В настоящей работе показано, что уровень сфингомиелина практически не отличается от контроля как до лечения aМКС, так и после него. Возможно, что при МКС организм способен управлять биосинтезом сфингомиелина, сохраняя его на контрольном уровне, в то время как при развитии БА происходит его снижение [22]. Этот механизм может реализовываться на генетическом уровне. У здоровых экспрессия гена кислой сфингомиелиназы находится на низком уровне и этот процесс, по-видимому, резко активируется в ходе заболевания. При лечении церетоном экспрессия гена, определяющего ферментативную деградацию сфингомиелина, снижается, а через 3 мес после окончания курса терапии вновь возвращается к уроню, зафиксированному у нелеченых пациентов (см. рис. 5). Это свидетельствует о том, что процесс чувствителен к действию церетона. Возможно, это свойство позволяет контролировать уровень сфингомиелина при aМКС, и именно оно защищает клетки мозга от гибели, которая наблюдается при БА.

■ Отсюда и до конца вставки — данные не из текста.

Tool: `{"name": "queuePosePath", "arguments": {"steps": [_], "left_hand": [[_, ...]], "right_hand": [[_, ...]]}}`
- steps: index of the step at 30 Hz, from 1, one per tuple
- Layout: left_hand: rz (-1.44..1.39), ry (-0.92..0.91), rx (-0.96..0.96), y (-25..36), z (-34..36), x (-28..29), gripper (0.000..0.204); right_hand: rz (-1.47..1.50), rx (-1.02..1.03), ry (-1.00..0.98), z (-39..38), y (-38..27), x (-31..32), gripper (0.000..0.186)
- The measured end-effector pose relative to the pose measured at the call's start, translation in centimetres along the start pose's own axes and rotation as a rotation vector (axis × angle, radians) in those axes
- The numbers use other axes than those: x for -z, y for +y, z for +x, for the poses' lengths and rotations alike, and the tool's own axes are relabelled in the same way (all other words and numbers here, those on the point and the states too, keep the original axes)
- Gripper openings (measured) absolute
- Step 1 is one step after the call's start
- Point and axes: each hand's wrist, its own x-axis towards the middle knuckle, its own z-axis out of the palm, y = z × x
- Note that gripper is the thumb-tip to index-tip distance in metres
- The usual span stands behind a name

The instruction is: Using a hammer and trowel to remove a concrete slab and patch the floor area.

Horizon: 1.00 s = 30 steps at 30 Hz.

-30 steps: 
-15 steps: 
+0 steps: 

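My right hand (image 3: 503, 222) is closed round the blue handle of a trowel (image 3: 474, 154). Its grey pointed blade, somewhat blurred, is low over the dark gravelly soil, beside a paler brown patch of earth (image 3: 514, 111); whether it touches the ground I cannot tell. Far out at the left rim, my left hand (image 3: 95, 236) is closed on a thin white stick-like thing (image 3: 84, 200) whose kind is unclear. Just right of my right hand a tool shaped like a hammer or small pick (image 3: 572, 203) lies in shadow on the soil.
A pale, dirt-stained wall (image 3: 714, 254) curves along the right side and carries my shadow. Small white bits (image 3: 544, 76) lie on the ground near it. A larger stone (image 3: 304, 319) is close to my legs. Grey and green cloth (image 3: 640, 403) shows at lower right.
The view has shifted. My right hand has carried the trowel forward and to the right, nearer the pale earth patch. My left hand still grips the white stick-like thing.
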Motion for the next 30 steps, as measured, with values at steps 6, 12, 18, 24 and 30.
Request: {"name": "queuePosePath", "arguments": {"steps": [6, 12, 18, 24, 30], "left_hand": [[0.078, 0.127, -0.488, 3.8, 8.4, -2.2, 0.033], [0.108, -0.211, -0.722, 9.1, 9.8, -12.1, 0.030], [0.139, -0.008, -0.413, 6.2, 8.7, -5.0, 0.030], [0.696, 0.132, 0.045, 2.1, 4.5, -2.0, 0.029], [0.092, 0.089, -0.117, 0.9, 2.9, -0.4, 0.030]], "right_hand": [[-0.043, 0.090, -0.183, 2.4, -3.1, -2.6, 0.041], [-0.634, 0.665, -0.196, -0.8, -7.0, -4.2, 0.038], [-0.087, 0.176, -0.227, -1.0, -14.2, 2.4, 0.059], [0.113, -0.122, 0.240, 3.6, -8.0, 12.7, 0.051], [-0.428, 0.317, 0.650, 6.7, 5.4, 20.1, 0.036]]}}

Экспрессия гена кислой церамидазы ведет себя аналогичным образом (см. рис. 6). Накопление церамида в ходе лечения церетоном (в течение 3 мес) может определяться резким снижением экспрессии гена церамидазы и, следовательно, снижением его ферментативной деградации. В процессе накопления церамид может вновь превращаться в сфингомиелин или в антиапоптотический продукт сфингозин-1-фосфат. Чтобы понять точный смысл такого тонкого реагирования экспрессии генов метаболизма сфингомиелина при действии церетона и других нейропротекторов, в том числе и при лечении БА, необходимо проведение дальнейших исследований.
Тестирование уровня экспрессии генов метаболизма церамидов в процессе лечения препаратами, влияющими на метаболизм сфинголипидов, можно использовать в качестве объективных маркеров эффективности терапии при лечении пациентов с синдромом aМКС и других нейропатологий.
Авторы заявляют об отсутствии конфликта интересов.